This is a comforting thought for many people, a kind of affirmation that God really is in control and really does know what he’s doing. And if it’s true, I suppose we’ll never know, until the end of all things. But I’m not sure that it’s a convincing point of view. It is a view that reminds me very much of an episode in one of the greatest novels ever written, The Brothers Karamazov by Fyodor Dostoevsky. The most famous chapter of this very long novel is entitled “The Grand Inquisitor.” It is a kind of parable, told by one of the book’s main characters, Ivan Karamazov, to his brother Alyosha, in which he imagines what would happen if Jesus were to return to earth as a human being. In his parable Ivan argues that the leaders of the Christian church would have to arrange to have Jesus killed again, since what people want is not the freedom that Christ brings but the authoritarian structures and answers that the church provides. I think the leaders of our world’s megachurches should sit up and take notice—leaders who much prefer providing the certainty of right answers to guiding people to ask difficult questions.

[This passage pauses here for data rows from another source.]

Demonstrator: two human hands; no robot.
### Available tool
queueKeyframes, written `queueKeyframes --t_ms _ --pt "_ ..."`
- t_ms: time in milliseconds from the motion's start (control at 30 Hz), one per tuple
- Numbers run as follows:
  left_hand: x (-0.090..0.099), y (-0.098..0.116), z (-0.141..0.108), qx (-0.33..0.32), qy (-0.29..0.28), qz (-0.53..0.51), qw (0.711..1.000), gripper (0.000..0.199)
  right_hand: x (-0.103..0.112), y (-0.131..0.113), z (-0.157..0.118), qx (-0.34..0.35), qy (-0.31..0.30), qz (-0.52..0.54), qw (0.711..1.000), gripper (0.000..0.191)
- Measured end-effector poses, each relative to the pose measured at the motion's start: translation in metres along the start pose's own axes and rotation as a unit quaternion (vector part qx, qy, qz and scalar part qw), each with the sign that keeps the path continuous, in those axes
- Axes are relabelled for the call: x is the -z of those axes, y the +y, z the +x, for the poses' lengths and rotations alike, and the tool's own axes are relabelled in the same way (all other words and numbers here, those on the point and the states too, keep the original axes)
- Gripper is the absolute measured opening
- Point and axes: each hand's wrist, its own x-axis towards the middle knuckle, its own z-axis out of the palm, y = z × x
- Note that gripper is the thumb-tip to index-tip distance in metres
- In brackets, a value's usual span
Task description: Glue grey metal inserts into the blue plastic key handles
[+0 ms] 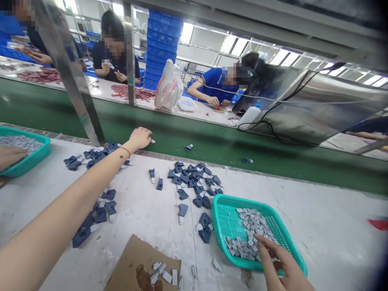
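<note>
My left hand (pixel 140 138) reaches out over the near edge of the green belt (pixel 169 139), fingers curled down; a small pale tip shows beside them, and what they hold is hidden. My right hand (pixel 277 260) is at the front of the teal basket (pixel 260 266), thumb and fingers apart over small grey pieces (pixel 254 226). Dark blue parts with pale tabs (pixel 190 176) lie in a loose pile left of the basket. More blue parts (pixel 101 212) lie around and partly behind my left forearm.
Brown cardboard (pixel 130 262) with several grey pieces lies at the front. Another teal basket (pixel 45 149), with someone's hand in it, is at far left. Blue parts (pixel 189 148) sit on the belt. A metal post (pixel 75 81) stands left; people work beyond the belt.
</note>
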Motion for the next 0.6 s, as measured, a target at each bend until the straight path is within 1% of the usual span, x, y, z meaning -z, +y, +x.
queueKeyframes --t_ms 67,133,233,300,367,433,500,600 --pt "0.006 -0.009 0.0 0.034 0.0 0.026 0.999 0.038 0.0 0.002 0.007 0.063 -0.002 -0.034 0.997 0.041" --pt "0.011 -0.018 0.001 0.064 -0.014 0.039 0.997 0.037 0.0 0.005 0.015 0.102 -0.026 -0.064 0.992 0.038" --pt "0.015 -0.025 0.002 0.093 -0.028 0.038 0.995 0.034 0.0 0.01 0.028 0.114 -0.073 -0.093 0.986 0.033" --pt "0.016 -0.023 0.003 0.102 -0.018 0.027 0.994 0.034 0.0 0.01 0.034 0.11 -0.094 -0.101 0.984 0.03" --pt "0.014 -0.015 0.006 0.095 -0.004 0.005 0.995 0.035 0.0 0.009 0.039 0.111 -0.111 -0.103 0.982 0.027" --pt "0.008 0.0 0.012 0.073 0.0 -0.026 0.997 0.034 -0.001 0.006 0.042 0.115 -0.13 -0.104 0.979 0.026" --pt "-0.003 0.019 0.019 0.047 -0.003 -0.057 0.997 0.031 -0.004 0.002 0.043 0.117 -0.146 -0.108 0.976 0.026" --pt "-0.026 0.051 0.029 0.019 -0.004 -0.086 0.996 0.029 -0.007 -0.001 0.045 0.119 -0.161 -0.117 0.973 0.026"
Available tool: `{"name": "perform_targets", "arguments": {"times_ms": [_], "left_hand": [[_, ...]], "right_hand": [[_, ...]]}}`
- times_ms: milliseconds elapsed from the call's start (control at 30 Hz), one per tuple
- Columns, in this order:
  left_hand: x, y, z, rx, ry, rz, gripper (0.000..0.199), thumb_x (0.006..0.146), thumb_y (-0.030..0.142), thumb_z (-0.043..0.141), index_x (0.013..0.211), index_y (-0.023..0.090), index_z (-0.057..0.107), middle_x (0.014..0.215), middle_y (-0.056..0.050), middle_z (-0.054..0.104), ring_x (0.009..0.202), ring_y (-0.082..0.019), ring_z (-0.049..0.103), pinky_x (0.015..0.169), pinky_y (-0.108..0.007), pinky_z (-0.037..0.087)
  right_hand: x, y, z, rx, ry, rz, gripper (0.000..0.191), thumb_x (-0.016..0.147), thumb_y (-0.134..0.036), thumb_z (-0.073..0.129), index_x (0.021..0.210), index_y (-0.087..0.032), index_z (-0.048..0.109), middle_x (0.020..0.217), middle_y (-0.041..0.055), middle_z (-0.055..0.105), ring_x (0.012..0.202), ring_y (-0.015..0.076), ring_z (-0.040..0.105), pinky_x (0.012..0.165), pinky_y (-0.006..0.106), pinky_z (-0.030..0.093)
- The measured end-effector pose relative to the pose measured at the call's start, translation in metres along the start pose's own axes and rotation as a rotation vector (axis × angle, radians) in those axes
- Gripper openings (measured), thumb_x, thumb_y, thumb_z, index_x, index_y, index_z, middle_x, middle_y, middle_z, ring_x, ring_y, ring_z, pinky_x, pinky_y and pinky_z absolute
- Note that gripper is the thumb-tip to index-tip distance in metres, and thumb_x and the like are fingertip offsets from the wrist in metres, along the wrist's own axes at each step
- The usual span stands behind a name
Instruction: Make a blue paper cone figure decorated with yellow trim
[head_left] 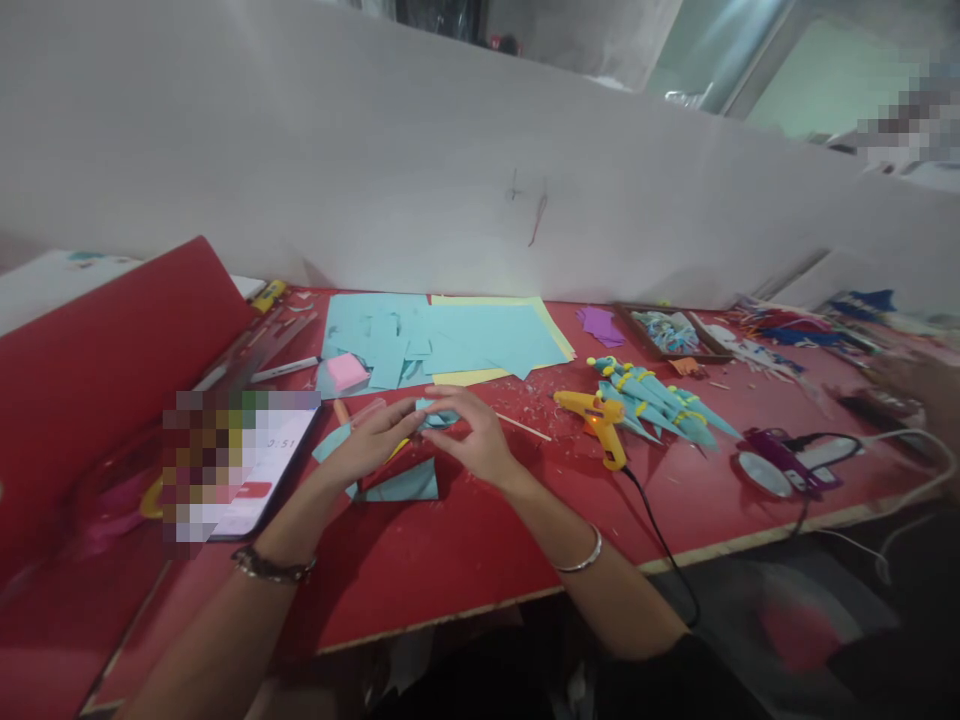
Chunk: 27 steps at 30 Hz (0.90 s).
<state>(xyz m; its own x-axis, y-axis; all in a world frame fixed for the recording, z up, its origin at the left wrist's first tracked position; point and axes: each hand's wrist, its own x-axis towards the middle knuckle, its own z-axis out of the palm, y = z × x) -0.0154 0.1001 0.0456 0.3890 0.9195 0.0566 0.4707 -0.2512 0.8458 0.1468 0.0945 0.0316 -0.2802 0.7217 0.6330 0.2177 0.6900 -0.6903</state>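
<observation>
Between my two hands, above the red table (420, 590), is a small folded piece of light blue paper (439, 414). My left hand (375, 440) holds its left side with the fingertips. My right hand (476, 435) curves round its right side, thumb and fingers on the paper. Just below them a light blue paper piece (405, 484) lies on the table, with a thin yellow object (397, 450) partly hidden by my left hand. Light blue sheets (487, 335) lie behind my hands, over yellow paper (559, 335).
A yellow glue gun (604, 420) with a black cord lies right of my hands, beside blue paper cones (660, 400). A phone (262, 470) and a pink pad (346, 372) are left. Farther right are a tray (720, 345) and a purple device (787, 460).
</observation>
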Motion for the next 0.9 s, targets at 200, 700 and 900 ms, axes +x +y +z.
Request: {"name": "perform_targets", "arguments": {"times_ms": [200, 700, 900], "left_hand": [[0.001, -0.004, 0.0, -0.036, 0.002, 0.032, 0.041, 0.08, 0.043, 0.035, 0.105, 0.018, 0.054, 0.091, -0.003, 0.063, 0.079, -0.015, 0.056, 0.072, -0.026, 0.045], [0.007, -0.01, 0.006, 0.001, 0.068, 0.048, 0.04, 0.08, 0.047, 0.035, 0.08, 0.016, 0.06, 0.066, 0.001, 0.057, 0.063, -0.012, 0.05, 0.06, -0.022, 0.042], [0.009, -0.013, 0.003, 0.021, 0.065, 0.038, 0.039, 0.08, 0.047, 0.036, 0.08, 0.016, 0.06, 0.068, 0.0, 0.06, 0.066, -0.013, 0.054, 0.064, -0.024, 0.043]], "right_hand": [[-0.001, 0.002, 0.002, 0.044, -0.007, -0.008, 0.01, 0.076, -0.025, 0.057, 0.085, -0.024, 0.057, 0.1, 0.0019, 0.062, 0.096, 0.0146, 0.057, 0.087, 0.034, 0.045], [-0.001, 0.004, 0.002, 0.028, 0.077, 0.022, 0.015, 0.075, -0.025, 0.058, 0.09, -0.025, 0.062, 0.093, 0.0016, 0.065, 0.091, 0.0143, 0.058, 0.084, 0.032, 0.046], [-0.001, 0.005, 0.003, 0.07, 0.121, 0.05, 0.013, 0.073, -0.024, 0.06, 0.086, -0.023, 0.063, 0.089, 0.0024, 0.066, 0.086, 0.0143, 0.06, 0.079, 0.031, 0.048]]}}
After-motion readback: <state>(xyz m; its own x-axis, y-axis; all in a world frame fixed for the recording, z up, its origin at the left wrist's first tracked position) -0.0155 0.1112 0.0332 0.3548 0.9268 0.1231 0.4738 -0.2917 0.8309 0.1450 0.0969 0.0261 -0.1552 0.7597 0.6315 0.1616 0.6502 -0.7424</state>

In any event, even though the chapter on the Grand Inquisitor is the novel’s best-known chapter, it is the two chapters immediately before it that I have always found the most compelling. In these chapters it is again Ivan and Alyosha who are talking. Alyosha is a bright but inexperienced young novice at the local monastery; he is deeply religious but still displays some (at times delightful) naïveté. Ivan, his older brother, is an intellectual and a skeptic. Ivan admits that he thinks God exists (he is not an atheist, as interpreters have sometimes claimed), but he wants nothing to do with God. The pain and suffering in the world are too great, and ultimately God is at fault. Even if God were to reveal at the end of time the secret that made sense of all that had happened here on earth, it would not be enough. Ivan wants no part of it. As Ivan says: “It’s not God that I do not accept, you understand, it is this world of God’s, created by God, that I do not accept and cannot agree to accept” (page 235).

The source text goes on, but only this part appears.